L’amiante comme problème d’État : responsabilités publiques, santé au travail et mobilisations dans la fonction publique – AmiEtat
L’exposition des agents de la fonction publique aux matériaux toxiques constitue un impensé pour les sciences sociales en France et en Europe plus généralement. Le projet AmiÉtat étudie la construction du problème public de l’amiante dans la FPE, des années 1970 à nos jours, en s’intéressant de concert aux mobilisations professionnelles, à l’évolution des régulations étatiques, et aux controverses expertes qui traversent les institutions nationales et européennes sur ce sujet. À partir de l’affaire du « Tripode », bâtiment emblématique de la décentralisation administrative construit à Nantes en 1971 et ayant regroupé près de 2000 agents – majoritairement des femmes – relevant de trois tutelles administratives (Affaires étrangères, Finances publiques et INSEE), ce projet éclaire la triple responsabilité de l’État, comme législateur, régulateur et employeur, en matière de prévention et de reconnaissance des maladies liées à des contaminations professionnelles.

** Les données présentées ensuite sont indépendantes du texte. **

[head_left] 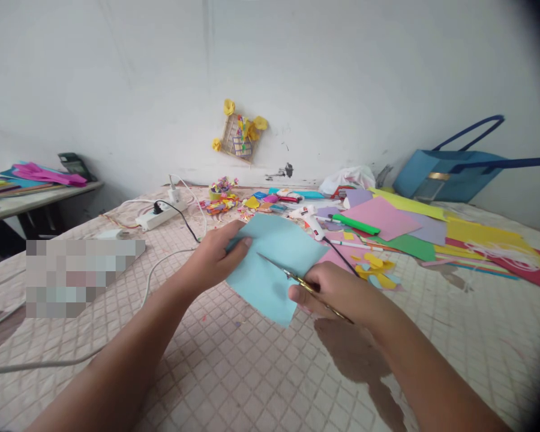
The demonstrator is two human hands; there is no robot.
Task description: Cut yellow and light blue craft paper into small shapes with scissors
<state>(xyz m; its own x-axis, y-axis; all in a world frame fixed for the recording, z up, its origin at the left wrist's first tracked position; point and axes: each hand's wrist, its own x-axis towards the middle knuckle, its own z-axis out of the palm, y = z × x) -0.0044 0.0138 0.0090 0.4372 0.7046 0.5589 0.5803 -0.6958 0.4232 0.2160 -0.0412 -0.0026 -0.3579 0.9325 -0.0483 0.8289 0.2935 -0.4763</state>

Parce qu’il ouvre une fenêtre d’étude sur l’évolution de la réglementation applicable à la fonction publique ainsi que la mutation des outils de surveillance sanitaire sur le risque-amiante depuis quatre décennies, AmiÉtat dialogue avec trois principaux champs de la production scientifique : 1/Il éclaire l’histoire de la construction d'un gouvernement des toxiques différencié selon le secteur d’activité (privé ou public) ; 2/ il contribue à enrichir les études de sciences sociales portant sur la construction de savoirs de santé et sur la fabrique de l’ignorance des risques ; 3/ Il comble un angle mort scientifique que constitue la santé au travail dans le secteur public, tout en offrant, au prisme du genre, un regard renouvelé sur les processus de « modernisation » de l’État.

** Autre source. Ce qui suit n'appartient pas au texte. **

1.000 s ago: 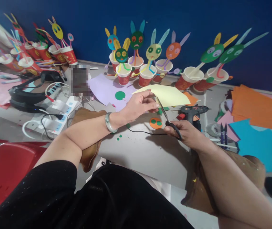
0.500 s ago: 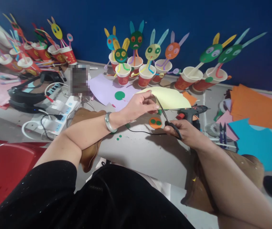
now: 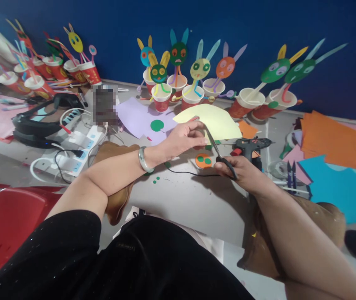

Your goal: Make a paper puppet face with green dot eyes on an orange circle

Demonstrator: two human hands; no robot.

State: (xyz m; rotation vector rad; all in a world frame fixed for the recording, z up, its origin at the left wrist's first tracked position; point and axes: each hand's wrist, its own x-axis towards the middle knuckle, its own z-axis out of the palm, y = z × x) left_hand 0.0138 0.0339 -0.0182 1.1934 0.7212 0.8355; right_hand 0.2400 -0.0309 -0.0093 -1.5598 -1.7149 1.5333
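Left hand (image 3: pixel 184 139): yellow paper (image 3: pixel 221 121) is pinched by fingertips.
Right hand (image 3: pixel 243 173): scissors (image 3: pixel 219 159) are gripped, blades at the paper.
Orange disc (image 3: pixel 203 166): seen between both hands.

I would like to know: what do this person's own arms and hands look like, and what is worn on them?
The left hand and right hand wear no gloves. A smooth, rounded, pale grey-green bangle circles the left wrist. On that side, a short black sleeve shows tiny pale specks. The right forearm shows no sleeve or jewellery.
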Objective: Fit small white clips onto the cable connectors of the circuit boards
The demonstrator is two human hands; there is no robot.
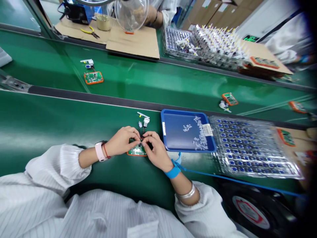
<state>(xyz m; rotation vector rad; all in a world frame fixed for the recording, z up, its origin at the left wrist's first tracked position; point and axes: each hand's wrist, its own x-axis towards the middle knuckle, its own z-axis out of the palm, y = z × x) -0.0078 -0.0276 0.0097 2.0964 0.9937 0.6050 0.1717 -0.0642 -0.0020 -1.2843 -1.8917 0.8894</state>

La recherche se fonde sur une année d’enquête exploratoire qui garantit sa faisabilité, permet d’identifier les risques et de constituer une équipe de recherche opérationnelle. L’organisation de l’enquête présente trois principales caractéristiques.
En premier lieu, l’étude multiscalaire propose une articulation des échelles fondée sur les renouvellements proposés par la microhistoire globale. Si le point de départ se trouve dans la mobilisation menée par des agents exposés à l’amiante au Tripode, l’enquête permet d’éclairer l’importance que revêt ce bâtiment dans l’évolution de la réglementation nationale applicable à la fonction publique, ainsi que les circulations transnationales d’expertises qui rendent possible cette mobilisation.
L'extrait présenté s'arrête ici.